Python (requests - JSON)
import requests
url = "http://127.0.0.1:5001/predict"
payload = {
"filepath" : "/home/user/fraud_detection/prediction_data"
}
response = requests.post(url, json = payload)
print (response.text)
# Output: Prediction File created at /path/to/predictions/Predictions.csv!!!
import requests
url = "http://127.0.0.1:5001/predict"
data = {
"filepath" : "/home/user/fraud_detection/prediction_data"
}
response = requests.post(url, data = data)
print (response.text)
JavaScript (fetch - JSON)
fetch ( 'http://127.0.0.1:5001/predict' , {
method: 'POST' ,
headers: {
'Content-Type' : 'application/json' ,
},
body: JSON . stringify ({
filepath: '/home/user/fraud_detection/prediction_data'
})
})
. then ( response => response . text ())
. then ( data => console . log ( data ));
Error Handling
The endpoint handles the following error cases:
Raised when the provided file path or data format is invalid.

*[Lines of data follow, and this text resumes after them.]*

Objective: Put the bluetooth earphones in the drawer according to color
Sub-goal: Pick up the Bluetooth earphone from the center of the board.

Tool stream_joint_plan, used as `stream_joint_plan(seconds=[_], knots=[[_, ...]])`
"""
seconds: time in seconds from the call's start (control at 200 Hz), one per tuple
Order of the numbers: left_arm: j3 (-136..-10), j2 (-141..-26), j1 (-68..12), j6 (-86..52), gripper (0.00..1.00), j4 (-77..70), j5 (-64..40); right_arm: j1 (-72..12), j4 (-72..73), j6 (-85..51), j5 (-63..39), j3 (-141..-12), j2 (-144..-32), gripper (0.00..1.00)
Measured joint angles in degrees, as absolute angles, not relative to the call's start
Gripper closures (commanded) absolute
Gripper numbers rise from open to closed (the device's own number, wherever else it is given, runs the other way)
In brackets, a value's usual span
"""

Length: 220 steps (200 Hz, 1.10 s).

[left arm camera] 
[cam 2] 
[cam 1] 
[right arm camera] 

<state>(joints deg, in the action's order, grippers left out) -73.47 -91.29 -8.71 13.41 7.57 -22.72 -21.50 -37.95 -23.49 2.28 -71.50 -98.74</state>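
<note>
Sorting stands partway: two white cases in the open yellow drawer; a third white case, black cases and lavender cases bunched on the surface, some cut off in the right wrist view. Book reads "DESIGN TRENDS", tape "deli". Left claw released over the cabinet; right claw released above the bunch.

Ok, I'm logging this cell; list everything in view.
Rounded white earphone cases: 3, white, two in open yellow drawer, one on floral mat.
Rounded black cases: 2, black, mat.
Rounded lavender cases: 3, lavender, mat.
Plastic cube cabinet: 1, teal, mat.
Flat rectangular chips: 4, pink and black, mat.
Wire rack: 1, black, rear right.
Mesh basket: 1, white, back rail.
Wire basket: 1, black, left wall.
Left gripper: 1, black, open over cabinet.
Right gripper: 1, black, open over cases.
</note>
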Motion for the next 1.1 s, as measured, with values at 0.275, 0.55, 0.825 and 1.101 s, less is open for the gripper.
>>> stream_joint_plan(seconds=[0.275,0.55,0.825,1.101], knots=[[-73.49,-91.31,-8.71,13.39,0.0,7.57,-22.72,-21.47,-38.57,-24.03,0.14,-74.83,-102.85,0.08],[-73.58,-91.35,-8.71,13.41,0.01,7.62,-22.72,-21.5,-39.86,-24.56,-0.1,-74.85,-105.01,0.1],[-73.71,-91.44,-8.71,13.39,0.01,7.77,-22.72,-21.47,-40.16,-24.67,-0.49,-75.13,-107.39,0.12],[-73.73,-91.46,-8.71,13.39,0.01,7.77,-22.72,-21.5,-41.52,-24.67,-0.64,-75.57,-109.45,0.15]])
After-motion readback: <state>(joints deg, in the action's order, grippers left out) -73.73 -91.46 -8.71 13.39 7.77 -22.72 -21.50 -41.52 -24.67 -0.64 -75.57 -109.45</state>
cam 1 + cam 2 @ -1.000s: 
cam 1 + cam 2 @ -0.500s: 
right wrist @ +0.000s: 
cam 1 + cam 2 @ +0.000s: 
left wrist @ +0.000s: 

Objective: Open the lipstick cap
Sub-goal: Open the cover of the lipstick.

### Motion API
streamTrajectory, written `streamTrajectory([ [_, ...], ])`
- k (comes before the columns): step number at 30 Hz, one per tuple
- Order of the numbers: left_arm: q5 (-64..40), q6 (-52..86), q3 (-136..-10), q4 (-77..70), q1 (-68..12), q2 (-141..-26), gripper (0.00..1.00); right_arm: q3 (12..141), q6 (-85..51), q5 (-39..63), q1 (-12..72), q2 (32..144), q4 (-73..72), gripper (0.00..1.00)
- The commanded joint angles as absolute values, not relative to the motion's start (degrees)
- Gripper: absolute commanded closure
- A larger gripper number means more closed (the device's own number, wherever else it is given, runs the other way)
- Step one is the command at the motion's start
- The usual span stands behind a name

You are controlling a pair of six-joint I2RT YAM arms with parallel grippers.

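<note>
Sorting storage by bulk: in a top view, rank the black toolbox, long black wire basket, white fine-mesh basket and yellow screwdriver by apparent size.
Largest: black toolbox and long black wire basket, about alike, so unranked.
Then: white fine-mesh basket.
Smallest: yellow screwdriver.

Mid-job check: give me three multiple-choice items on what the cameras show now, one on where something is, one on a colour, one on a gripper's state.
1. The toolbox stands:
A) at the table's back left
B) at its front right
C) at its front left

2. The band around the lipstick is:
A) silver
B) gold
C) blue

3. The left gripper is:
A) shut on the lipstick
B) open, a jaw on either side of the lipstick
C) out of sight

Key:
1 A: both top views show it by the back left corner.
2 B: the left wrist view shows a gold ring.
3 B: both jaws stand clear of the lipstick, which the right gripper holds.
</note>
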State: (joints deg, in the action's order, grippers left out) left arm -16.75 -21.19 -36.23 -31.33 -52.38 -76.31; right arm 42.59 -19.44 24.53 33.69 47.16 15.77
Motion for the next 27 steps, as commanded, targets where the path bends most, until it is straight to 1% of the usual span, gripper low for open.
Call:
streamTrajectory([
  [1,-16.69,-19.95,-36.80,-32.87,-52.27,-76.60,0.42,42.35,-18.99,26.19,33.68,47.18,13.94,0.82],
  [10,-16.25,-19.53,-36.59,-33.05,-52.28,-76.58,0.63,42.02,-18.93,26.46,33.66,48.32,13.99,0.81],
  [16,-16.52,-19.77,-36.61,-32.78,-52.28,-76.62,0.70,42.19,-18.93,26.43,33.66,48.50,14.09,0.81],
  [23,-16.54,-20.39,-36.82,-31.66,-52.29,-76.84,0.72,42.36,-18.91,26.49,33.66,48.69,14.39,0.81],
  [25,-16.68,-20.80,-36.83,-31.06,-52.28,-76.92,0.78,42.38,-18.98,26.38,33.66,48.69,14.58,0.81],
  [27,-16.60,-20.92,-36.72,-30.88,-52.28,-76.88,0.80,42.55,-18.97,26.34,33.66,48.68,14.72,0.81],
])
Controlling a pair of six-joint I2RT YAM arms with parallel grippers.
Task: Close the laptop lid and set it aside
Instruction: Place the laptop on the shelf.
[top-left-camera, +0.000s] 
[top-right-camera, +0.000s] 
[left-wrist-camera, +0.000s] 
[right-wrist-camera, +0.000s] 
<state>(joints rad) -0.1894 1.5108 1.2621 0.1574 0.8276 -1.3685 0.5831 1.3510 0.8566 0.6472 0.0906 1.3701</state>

Error Occurred! <class 'ValueError'>
Raised when the required filepath parameter is missing from the request. Error Occurred! <class 'KeyError'>
Catches any other exceptions during the prediction process and returns the specific error message. Error Occurred! {specific_error_message}
Implementation Details
The endpoint implementation from main.py:25-61:
@app.route ( "/predict" , methods = [ 'POST' ])
@cross_origin ()
def predictRouteClient ():
try :
if request.json is not None :
path = request.json[ 'filepath' ]
pred_val = pred_validation(path)
pred_val.prediction_validation()
pred = prediction(path)
path = pred.predictionFromModel()
return Response( "Prediction File created at %s !!!" % path)
elif request.form is not None :
path = request.form[ 'filepath' ]
pred_val = pred_validation(path)
pred_val.prediction_validation()
pred = prediction(path)
path = pred.predictionFromModel()
return Response( "Prediction File created at %s !!!" % path)
except ValueError :
return Response( "Error Occurred! %s " % ValueError )
except KeyError :
return Response( "Error Occurred! %s " % KeyError )
except Exception as e:
return Response( "Error Occurred! %s " % e)
Notes
The endpoint accepts both JSON and form data formats for flexibility. Both formats trigger the same prediction workflow and return identical results.
Prediction results are automatically saved to a CSV file. The exact location is determined by the prediction module configuration.